■ **Work instructions**: Keep to one stretch of the data below, the lines from the one with "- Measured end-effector" up to and including the one with "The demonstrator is", and return that stretch exactly.

■ **Collected data**:
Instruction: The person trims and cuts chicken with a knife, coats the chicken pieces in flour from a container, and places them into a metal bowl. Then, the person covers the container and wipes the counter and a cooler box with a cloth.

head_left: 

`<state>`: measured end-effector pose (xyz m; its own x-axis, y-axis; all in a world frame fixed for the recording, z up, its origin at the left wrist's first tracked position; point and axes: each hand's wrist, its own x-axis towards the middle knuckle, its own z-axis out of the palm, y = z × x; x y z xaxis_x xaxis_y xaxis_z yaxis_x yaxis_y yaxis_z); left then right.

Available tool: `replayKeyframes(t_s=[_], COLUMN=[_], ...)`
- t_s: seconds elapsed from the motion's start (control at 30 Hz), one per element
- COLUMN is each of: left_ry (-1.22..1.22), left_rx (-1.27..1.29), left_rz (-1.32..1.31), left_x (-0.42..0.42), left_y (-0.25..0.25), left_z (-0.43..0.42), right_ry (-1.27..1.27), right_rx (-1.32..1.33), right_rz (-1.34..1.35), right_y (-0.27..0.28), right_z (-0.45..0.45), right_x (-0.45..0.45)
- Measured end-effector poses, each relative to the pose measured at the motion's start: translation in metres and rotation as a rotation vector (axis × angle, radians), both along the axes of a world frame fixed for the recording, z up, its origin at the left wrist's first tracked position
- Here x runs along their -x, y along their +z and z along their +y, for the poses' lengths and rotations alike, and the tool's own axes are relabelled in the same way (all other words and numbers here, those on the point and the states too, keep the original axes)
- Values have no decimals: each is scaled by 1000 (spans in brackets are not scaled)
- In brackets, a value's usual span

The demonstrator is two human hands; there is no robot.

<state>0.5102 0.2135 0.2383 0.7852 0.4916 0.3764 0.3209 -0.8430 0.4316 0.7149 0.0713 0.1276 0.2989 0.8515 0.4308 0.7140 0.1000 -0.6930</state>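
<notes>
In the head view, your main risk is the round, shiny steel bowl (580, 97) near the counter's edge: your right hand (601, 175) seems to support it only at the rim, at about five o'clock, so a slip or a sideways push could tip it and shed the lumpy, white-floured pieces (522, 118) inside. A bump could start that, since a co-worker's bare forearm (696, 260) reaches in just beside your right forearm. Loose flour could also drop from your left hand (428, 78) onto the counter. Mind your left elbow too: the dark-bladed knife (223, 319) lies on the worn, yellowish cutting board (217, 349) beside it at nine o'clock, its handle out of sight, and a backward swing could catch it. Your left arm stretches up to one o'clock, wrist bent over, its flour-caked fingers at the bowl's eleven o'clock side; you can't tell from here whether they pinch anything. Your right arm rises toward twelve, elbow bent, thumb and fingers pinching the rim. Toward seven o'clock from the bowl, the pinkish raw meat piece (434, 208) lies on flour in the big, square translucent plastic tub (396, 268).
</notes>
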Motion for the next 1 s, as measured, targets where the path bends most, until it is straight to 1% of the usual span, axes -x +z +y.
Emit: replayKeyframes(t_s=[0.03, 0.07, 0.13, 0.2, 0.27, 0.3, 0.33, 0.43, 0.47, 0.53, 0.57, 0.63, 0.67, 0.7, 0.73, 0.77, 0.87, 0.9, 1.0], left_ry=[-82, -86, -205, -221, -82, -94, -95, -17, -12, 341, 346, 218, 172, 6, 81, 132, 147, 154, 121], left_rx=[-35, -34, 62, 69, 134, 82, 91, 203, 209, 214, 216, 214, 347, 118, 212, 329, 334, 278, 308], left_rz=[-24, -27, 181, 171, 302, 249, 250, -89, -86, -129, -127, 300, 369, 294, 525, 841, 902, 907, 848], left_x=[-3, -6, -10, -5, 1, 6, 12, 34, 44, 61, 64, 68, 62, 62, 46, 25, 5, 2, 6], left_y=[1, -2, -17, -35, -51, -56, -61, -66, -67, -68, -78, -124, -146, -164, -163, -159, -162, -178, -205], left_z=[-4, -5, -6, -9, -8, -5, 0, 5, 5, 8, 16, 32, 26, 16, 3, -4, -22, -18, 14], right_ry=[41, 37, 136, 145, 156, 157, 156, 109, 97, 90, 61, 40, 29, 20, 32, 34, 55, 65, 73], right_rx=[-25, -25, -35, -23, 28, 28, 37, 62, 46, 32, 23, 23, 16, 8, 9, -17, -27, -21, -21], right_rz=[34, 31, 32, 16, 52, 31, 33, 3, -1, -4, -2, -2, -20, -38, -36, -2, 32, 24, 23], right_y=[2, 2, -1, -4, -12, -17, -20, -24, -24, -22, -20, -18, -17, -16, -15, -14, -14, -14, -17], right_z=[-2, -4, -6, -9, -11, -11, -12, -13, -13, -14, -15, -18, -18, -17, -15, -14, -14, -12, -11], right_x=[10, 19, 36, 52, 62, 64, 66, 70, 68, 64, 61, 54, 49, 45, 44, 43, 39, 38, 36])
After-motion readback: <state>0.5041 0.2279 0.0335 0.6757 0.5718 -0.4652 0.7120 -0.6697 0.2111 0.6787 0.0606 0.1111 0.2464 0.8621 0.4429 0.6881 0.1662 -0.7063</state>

■ **Output of the exercise**:
- Measured end-effector poses, each relative to the pose measured at the motion's start: translation in metres and rotation as a rotation vector (axis × angle, radians), both along the axes of a world frame fixed for the recording, z up, its origin at the left wrist's first tracked position
- Here x runs along their -x, y along their +z and z along their +y, for the poses' lengths and rotations alike, and the tool's own axes are relabelled in the same way (all other words and numbers here, those on the point and the states too, keep the original axes)
- Values have no decimals: each is scaled by 1000 (spans in brackets are not scaled)
- In brackets, a value's usual span

The demonstrator is two human hands; there is no robot.

The answer to this exercise has been written out completely.